What the task asks: For the data below, report how many lines contain the string "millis" and write nothing more.

Exercise data:
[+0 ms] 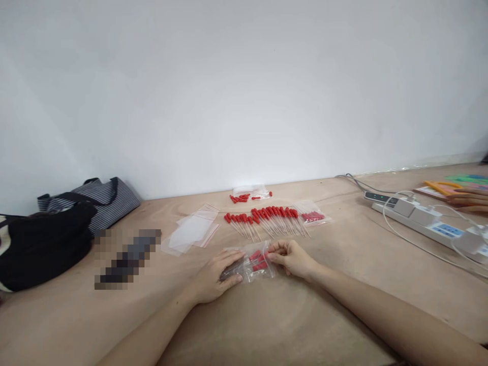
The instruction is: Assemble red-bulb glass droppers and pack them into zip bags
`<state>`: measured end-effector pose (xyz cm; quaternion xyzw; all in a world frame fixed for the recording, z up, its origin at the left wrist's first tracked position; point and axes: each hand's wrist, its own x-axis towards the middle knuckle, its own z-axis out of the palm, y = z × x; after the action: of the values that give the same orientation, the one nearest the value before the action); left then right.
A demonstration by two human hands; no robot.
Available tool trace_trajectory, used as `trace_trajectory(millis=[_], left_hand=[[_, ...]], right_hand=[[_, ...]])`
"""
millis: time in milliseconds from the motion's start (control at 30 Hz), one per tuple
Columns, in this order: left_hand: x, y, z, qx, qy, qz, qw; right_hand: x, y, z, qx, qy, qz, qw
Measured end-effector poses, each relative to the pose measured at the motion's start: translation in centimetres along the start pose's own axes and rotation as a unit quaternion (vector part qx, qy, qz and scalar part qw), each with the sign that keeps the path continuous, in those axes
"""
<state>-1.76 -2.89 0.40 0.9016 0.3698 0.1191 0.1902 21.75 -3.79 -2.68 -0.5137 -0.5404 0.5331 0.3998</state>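
Note:
A small clear plastic bag (249, 277) lies on the table in front of me, with several red pieces (260, 266) inside it. Over its left end rests my left hand (218, 274), thumb and fingers on either side of the plastic. My right hand (288, 258) pinches the bag's right end, close to a red piece; its fingertips are partly hidden. Just beyond the hands, thin pale sticks with red heads (280, 218) are laid out in a row. Flat empty clear bags (192, 229) lie to the left of them.
Farther back are loose red pieces (240, 198) beside another bag. A filled bag (314, 216) lies right of the sticks. At right is a white power strip (427, 223) with cables, then another person's hand (470, 198). Black and striped bags (110, 201) stand left.

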Motion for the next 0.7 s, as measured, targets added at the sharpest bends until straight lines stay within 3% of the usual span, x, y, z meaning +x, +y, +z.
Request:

Response to this task: 2